Denver International has been among the leaders in implementing NextGen. In the past year, the airport has adopted 51 satellite-based procedures that make flights smoother, reduce airspace and runway congestion, cut down on aircraft fuel emissions, and improve communication with other area control towers. The progress made in Denver — the fifth busiest U.S. airport — shows the larger promise of the NextGen system.

In simple terms, the difference between the old way of doing things and the NextGen way is the difference between flexibility and predictability. Before NextGen, flight management relied heavily on the knowledge and judgment of individual air-traffic controllers. By contrast, NextGen establishes strict, satellite-based flight procedures that use crowded airspace as efficiently as possible.
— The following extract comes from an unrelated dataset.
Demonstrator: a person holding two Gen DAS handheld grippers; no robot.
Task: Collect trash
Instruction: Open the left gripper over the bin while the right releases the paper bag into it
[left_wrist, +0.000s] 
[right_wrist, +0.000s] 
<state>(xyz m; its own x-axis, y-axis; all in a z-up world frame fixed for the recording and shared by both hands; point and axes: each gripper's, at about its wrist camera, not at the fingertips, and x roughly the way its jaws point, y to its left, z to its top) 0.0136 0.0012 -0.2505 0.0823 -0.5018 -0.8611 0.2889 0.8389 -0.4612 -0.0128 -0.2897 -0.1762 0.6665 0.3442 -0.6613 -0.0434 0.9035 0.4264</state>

The clearest example of this shift may be a new procedure for landing into Denver International. Previously, aircrafts made a "stair-step" descent toward the runway. They would descend to certain altitudes, level off until they were cleared to go lower, and descend again — just like going down a series of steps.

"That's not very efficient," says McKee. "It increases emissions. It also probably increases time a little bit."

The improved procedure, called "optimized profile descent," begins when the plane is about 150 miles away from its destination. The NextGen system considers all the traffic in an area and issues a single procedure for a smooth descent. Unless a controller sees a potential conflict, the plane glides on a more or less straight path all the way toward the runway.

Behind these optimized descents, as well as the airport's many other upgrades, is a sophisticated new approach to navigation. Older aviation procedures allowed for a little "tolerance" on a flight track, meaning there was a bit of wiggle room in the sky. NextGen flight paths are much tighter, enabling controllers to monitor air traffic with unprecedented precision. McKee likens them to a "laser."

"It's much more important to design a system — which is what they've done with NextGen — where you know Aircraft A is going to be at this point at this time at this altitude at this speed every single time," he says.

The FAA says Denver's upgrades will save 3.2 million gallons of fuel a year and reduce go-arounds (when a plane is ready to land but must fly around before it gets clearance) about 35 percent. There's still room for improvement, says McKee. Some of the more advanced procedures are on hold until airlines that go through Denver International get new equipment and give flight crews special training.

And, of course, Denver is just one airport. America's entire commercial flight system won't operate at optimal efficiency until every airport has NextGen procedures up and running. "Once you get to the point of where all the major airports are using these procedures," says McKee, "then you're going to see end-to-end benefits."